Wednesday, February 27, 2013

If the Soviets Liked Apple Pie

 This selection from my archives is a celebration of interactions of plants and animals and me that are a constant reminder that everything is connected to everything else.  There's a truly crazy thing going on in my county that ignores this truth.  It seems that "sustainability" is no longer a common sense goal of all human behavior but instead is a code word for "bad people in foreign countries and their American accomplices are going to take away your property and your freedom."  Jeeeesh!
 This recent eruption of idiocy reminds me of discussions I used to have with my college buddies during the Cold War.  The anti-communist hysteria of the McCarthy Era had taken many bizarre forms, and we used to say that we might need to give up our popular phrase "as American as apple pie."  You see, if the Soviets took a liking to apple pie, it must be bad and we'd have to ban it.
 So, backtracking on the photos.  I grew up hearing moths are bad.  They eat your clothing.  I found the moth in the top photo in the ladies room at summer camp.  What was I doing there?  A female camper who knew I would love to see it told me it was there and she guarded the rest room while I entered with my camera.  What a beautiful creature, an Eyed Sphinx.  I would volunteer some old clothing to feed it if in fact it ate clothing which it doesn't.
 The second photo is of a Thread-waisted Wasp feeding on a daisy in my front yard.  It might look scary to someone taught that all wsaps are scary, even deadly!  But I know otherwise and I have spent hours watching them feeding on various flowers.
   The third photo is of a Yellow Jacket building its nest.  It was too busy to pay attention to me, so I watched for ten or fifteen minutes, admiring its engineering ability.  If I get stung once in a great while watching things like this it is well worth it.  By the way, I get stung about once every few years.  No big deal.  I see wonders!
 Here is one of the many beautiful bugs that like the Showy Milkweed.  This one is the Small Milkweed Bug (not to be confused with the Red Milkweed Beetle in the bottom photo.  In the strict scientific sense of the word bug, or true bug (Order Hemiptera), a bug is not a beetle and a beetle is not a bug.
 Another visitor to the Showy Milkweed, Asclepias speciosa, is the Carpenter Bee.  These can sting or bite and eat huge holes in solid wood, hence the name, and they might like to build a nest in your house.  There are ways of dealing with this without poisoning the environment and without trying to eliminate the species. 
 A mini-ecosystem in this photo.  The intended subject was the Ladybird Beetle, but I thought the color contrast would be nice if I included the flower.  Only after I put the photo on my large laptop screen did I notice the aphid trying to stay out of sight of the beetle.  As I said earlier, everything is connected to everything else.
 One of my favorite "bugs" to watch and photograph is the Goldenrod Crab Spider, here in the middle of a meal of Checkerspot butterfly.  This spider can turn yellow, although it takes a few days, and I've caught it in the act of devouring several dozen different species of insects.  Showing more patience than most humans, it simply waits with front pair of legs outstretched, more or less resembling a crab.
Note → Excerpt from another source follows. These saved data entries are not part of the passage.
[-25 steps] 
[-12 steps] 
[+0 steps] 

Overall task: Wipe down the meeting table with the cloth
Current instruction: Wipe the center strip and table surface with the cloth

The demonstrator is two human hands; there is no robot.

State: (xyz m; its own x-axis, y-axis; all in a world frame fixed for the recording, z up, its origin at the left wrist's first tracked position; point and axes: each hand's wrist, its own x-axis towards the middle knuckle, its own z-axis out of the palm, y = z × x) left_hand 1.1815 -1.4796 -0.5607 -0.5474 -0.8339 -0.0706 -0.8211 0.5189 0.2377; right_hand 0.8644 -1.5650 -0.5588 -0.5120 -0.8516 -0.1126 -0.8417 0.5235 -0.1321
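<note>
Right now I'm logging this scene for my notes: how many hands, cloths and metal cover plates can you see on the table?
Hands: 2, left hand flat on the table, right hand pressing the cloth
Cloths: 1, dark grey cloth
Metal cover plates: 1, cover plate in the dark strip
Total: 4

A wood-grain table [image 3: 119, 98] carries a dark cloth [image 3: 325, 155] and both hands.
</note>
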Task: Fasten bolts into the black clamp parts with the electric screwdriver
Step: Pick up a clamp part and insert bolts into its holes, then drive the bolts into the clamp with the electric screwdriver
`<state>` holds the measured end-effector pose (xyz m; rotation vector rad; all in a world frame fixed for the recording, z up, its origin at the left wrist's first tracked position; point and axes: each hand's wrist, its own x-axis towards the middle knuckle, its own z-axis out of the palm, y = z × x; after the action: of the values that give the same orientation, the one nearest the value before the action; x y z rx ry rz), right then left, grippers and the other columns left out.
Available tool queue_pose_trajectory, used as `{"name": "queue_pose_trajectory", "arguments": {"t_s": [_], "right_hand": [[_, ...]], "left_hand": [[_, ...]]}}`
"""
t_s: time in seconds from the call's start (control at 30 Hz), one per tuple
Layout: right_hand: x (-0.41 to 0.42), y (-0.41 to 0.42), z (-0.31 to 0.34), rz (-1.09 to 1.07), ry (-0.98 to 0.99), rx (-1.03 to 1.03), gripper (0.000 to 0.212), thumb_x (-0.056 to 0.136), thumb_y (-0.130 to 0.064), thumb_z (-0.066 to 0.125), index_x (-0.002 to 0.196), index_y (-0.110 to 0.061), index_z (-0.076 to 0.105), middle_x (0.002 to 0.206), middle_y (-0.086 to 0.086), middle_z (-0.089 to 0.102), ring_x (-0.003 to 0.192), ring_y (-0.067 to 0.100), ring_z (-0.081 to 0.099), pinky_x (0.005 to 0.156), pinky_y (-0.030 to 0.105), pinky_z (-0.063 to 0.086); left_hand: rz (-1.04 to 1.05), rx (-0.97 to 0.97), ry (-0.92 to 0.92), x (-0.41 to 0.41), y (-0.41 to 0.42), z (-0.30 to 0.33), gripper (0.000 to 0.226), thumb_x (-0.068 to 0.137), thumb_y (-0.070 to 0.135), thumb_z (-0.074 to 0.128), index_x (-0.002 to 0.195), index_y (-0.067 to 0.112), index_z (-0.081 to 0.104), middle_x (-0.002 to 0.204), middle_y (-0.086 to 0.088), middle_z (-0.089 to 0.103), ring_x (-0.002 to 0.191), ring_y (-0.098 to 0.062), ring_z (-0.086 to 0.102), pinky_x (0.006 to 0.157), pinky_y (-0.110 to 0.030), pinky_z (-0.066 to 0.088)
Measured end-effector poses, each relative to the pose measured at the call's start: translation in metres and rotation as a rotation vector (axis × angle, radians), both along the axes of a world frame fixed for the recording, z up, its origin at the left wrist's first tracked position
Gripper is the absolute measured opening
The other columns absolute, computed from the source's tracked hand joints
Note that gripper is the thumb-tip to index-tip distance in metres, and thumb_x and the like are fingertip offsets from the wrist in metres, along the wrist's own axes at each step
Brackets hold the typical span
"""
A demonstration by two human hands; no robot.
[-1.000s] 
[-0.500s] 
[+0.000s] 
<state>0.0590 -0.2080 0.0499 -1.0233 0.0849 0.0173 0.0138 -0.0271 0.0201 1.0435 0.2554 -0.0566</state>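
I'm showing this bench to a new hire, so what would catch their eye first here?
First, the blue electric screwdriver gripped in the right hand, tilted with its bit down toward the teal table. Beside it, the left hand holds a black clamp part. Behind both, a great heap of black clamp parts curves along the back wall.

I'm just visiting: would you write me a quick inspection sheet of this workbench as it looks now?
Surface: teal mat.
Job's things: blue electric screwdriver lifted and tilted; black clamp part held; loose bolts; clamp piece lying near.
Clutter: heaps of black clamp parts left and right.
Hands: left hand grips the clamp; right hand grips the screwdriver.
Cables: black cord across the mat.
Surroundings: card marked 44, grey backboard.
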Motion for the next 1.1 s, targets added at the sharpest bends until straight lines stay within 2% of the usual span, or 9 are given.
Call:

One hypothesis is that most if not all prey are mistaking the spider for a flower in which they attempt to feed on the nectar.  Surprise!  This drama was photographed in the Butterfly Valley Botanical Area.
Remember, if everything is connected to everything else, all these plants and animals interact and they are connected to the sustainability of all life on this planet.  By not recognizing this, our species is on a suicidal path.  Do your property rights extend to the right to destroy the environment?  I'd say not.

2 comments:

  1. Thanks. I can hardly wait for these critters to get moving again. For now, I'm enjoying the return and re-activation of lots of birds, but I'm not much of a bird photographer.